Mots Clés : Changement Climatique & Environnement Déclarations Togo

Contexte
En prévision de la COP28 qui se tiendra à Dubaï en décembre 2023, le mouvement syndical africain, représenté par la CSI-Afrique, a organisé une réunion le 8 novembre 2023 qui a rassemblé les affiliés nationaux et les représentants africains des Fédérations syndicales internationales (FSI). La réunion a rappelé l’importance de la Conférence des Parties (COP) à la CCNUCC, le contexte mondial et régional difficile, les positions du Groupe africain de négociateurs et les questions découlant du Sommet africain sur le climat organisé en septembre 2023, a discuté de l’ordre du jour de la COP 28 et de ses implications pour les priorités de développement de l’Afrique, et a convenu des revendications et des questions prioritaires des syndicats africains.

L’importance historique de la CCNUCC réside dans le fait qu’elle s’attaque à une menace existentielle globale qui nécessite les formes et les niveaux les plus élevés de coopération entre tous les peuples. La COP 28 se tiendra à un moment où les tensions géopolitiques ont atteint des niveaux sans précédent, qui se manifestent de diverses manières, notamment par la guerre entre la Russie et l’Ukraine et par les attaques génocidaires israéliennes contre les Palestiniens de Gaza à la suite des attentats ignobles du 7 octobre perpétrés par le Hamas. Il se pose de nombreux défis à la paix et à la sécurité en Afrique, en particulier au Soudan, au Sahel et ailleurs. Les droits humains, les droits des travailleurs et les droits des peuples sont en outre mis à rude épreuve dans certains pays.

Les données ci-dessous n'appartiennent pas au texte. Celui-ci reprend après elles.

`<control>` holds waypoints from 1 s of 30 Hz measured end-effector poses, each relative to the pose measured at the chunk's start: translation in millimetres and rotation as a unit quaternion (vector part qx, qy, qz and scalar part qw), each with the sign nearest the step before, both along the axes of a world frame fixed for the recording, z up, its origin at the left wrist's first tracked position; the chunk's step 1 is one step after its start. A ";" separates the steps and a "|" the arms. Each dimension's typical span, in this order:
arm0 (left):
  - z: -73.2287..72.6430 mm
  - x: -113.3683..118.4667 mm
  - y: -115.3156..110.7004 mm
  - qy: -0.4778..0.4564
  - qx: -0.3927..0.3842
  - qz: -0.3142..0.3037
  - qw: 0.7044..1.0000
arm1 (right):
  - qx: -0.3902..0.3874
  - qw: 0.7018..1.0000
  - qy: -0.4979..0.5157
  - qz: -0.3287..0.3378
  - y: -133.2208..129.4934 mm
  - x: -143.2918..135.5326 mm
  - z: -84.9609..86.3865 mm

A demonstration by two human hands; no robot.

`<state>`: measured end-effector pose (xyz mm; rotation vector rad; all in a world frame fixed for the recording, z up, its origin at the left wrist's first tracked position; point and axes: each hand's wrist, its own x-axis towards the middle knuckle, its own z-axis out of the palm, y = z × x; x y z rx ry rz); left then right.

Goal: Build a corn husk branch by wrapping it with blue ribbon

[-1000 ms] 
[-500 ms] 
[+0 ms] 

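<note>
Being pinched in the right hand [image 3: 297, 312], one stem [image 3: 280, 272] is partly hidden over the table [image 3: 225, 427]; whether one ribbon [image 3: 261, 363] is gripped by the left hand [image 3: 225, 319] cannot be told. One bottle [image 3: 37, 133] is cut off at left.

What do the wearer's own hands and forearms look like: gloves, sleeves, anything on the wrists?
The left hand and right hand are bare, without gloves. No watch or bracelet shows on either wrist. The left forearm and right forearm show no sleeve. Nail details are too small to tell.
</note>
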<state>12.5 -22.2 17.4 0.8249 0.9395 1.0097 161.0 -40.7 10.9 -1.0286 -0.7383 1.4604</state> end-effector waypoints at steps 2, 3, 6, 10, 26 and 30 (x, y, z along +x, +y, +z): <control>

Les discussions ont permis de rappeler les faits climatiques scientifiques pertinents pour le développement de l’Afrique et les négociations sur le climat, comme le confirment les derniers rapports du Groupe d’experts intergouvernemental sur l’évolution du climat (GIEC). Il a été noté que le monde est loin d’être sur la bonne voie pour limiter l’augmentation de la température à 1,5 degré Celsius, comme convenu à Paris. De plus, l’Afrique, qui a le moins contribué à la crise climatique, continue de souffrir le plus dans tous les scénarios d’émissions, avec des projections d’inondations, de sécheresses, de vagues de chaleur, de tempêtes et d’incendies de forêt plus fréquents et plus intenses. Les coûts économiques estimés s’élèvent à 7 milliards de dollars de pertes annuelles entre 2010 et 2019, et sont en augmentation, menaçant de réduire la croissance du PIB de l’Afrique de 2 à 4 % à court terme. Alors que les pays africains ont le plus grand besoin de réduire leur exposition et leur vulnérabilité aux risques climatiques, de renforcer leur résilience, d’améliorer leur capacité à se remettre des pertes et des dommages, et de renforcer leur capacité à tirer parti des opportunités de développement, ils ont également le moins de capacités financières, économiques, technologiques et techniques pour mettre en oeuvre des mesures d’adaptation durables et tenant compte des spécificités de chaque sexe.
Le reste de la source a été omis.